Problem statement> Pull every line containing "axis" out of the listing below.
[Provided data — start]
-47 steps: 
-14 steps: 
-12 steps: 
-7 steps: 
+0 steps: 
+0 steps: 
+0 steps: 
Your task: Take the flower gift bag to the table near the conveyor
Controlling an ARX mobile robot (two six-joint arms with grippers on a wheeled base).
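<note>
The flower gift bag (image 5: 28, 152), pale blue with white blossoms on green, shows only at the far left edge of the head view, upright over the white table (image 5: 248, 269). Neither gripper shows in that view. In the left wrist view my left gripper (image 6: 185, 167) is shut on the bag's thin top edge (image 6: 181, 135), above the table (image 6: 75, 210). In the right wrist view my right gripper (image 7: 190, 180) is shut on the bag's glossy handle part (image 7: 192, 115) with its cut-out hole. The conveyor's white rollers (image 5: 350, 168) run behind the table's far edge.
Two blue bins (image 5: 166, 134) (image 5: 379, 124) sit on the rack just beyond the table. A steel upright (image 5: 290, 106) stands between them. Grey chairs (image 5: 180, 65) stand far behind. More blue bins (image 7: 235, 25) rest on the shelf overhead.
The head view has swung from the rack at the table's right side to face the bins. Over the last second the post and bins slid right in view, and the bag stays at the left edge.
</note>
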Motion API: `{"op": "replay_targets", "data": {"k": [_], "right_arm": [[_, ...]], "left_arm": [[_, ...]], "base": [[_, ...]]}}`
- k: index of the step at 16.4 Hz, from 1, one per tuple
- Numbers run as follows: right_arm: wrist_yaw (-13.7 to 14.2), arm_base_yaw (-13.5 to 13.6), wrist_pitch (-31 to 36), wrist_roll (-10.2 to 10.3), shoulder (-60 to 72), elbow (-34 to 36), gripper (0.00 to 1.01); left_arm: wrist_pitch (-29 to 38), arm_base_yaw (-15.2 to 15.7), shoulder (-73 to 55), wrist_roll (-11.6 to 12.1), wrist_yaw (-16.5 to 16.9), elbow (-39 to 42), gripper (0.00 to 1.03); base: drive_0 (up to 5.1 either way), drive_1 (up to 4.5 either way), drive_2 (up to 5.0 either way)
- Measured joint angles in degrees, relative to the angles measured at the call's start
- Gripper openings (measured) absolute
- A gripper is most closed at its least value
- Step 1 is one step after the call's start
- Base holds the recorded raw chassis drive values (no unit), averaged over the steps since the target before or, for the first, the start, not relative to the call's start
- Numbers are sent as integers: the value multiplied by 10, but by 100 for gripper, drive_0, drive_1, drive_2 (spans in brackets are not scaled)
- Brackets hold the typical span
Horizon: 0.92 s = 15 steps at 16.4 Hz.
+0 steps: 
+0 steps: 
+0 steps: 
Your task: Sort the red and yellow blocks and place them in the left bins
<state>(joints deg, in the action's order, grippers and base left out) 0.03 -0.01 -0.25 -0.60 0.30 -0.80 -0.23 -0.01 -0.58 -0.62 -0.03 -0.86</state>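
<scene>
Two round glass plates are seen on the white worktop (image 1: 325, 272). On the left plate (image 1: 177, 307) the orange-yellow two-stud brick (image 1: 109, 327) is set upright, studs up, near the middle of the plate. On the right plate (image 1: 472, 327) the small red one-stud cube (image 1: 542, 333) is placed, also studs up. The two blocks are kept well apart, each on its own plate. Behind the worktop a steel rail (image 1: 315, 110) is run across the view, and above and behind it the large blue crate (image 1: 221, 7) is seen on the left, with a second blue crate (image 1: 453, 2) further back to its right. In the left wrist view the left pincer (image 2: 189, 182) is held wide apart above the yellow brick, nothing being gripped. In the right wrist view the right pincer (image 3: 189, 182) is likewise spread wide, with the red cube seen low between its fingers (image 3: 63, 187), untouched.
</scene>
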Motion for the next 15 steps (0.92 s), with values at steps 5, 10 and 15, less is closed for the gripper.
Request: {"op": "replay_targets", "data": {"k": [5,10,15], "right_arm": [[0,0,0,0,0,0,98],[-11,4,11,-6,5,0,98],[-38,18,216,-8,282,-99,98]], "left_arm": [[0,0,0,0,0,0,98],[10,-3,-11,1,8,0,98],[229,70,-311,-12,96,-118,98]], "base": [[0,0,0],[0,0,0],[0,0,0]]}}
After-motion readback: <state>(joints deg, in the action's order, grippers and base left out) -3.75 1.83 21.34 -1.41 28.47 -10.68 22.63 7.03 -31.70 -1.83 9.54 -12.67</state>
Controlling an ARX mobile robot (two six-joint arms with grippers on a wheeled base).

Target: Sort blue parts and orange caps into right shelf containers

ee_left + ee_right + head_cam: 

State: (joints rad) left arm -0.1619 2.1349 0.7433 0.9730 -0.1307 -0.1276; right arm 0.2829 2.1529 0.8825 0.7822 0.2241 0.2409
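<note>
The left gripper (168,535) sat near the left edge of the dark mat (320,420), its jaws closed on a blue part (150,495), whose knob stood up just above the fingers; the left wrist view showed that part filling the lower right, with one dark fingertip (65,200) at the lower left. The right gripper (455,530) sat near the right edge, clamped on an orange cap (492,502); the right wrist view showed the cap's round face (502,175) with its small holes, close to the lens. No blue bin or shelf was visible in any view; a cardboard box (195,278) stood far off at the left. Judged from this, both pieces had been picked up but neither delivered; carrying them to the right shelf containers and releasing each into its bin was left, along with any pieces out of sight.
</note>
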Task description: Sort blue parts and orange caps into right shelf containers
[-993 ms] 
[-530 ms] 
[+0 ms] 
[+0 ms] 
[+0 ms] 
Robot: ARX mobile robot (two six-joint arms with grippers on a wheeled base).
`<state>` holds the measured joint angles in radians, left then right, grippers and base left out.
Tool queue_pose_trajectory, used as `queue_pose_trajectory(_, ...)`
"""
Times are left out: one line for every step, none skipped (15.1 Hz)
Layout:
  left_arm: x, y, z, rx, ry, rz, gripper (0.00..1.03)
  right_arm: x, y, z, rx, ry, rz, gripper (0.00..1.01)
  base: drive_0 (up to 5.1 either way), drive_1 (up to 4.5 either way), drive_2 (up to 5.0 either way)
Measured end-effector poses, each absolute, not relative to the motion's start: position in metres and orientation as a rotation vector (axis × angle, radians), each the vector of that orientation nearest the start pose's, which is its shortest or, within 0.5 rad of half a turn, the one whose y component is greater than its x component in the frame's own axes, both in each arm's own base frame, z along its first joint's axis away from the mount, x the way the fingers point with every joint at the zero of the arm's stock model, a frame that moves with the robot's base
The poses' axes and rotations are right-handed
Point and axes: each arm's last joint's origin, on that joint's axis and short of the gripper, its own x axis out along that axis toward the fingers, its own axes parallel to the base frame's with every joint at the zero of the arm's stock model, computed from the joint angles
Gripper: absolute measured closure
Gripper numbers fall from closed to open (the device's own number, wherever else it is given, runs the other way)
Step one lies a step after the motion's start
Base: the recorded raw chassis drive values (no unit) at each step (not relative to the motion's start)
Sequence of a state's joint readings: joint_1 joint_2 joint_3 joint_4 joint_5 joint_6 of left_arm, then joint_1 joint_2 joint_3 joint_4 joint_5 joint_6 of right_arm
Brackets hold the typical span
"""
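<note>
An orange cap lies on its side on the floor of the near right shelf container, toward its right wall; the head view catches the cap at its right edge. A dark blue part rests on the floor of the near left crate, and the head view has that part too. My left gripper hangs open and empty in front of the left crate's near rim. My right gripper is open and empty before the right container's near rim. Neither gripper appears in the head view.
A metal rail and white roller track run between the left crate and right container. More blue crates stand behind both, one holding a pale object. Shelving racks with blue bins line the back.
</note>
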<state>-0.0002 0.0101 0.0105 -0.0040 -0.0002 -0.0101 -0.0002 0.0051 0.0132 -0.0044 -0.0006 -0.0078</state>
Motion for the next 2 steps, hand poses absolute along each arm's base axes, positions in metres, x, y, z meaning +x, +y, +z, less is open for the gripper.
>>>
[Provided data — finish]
Solution to this exercise>
Measured end-effector poses, each absolute, not relative to the motion's start: position in metres and orientation as a rotation vector (axis × angle, radians), each the vector of that orientation nearest the start pose's, which is its shortest or, within 0.5 rad of half a turn, the one whose y component is greater than its x component in the frame's own axes, both in each arm's own base frame, z along its first joint's axis away from the mount, x the way the fingers point with every joint at the zero of the arm's stock model, a frame that moves with the robot's base
Point and axes: each arm's last joint's origin, on that joint's axis and short of the gripper, its own x axis out along that axis toward the fingers, its own axes parallel to the base frame's with every joint at the zero of the arm's stock model, computed from the joint angles

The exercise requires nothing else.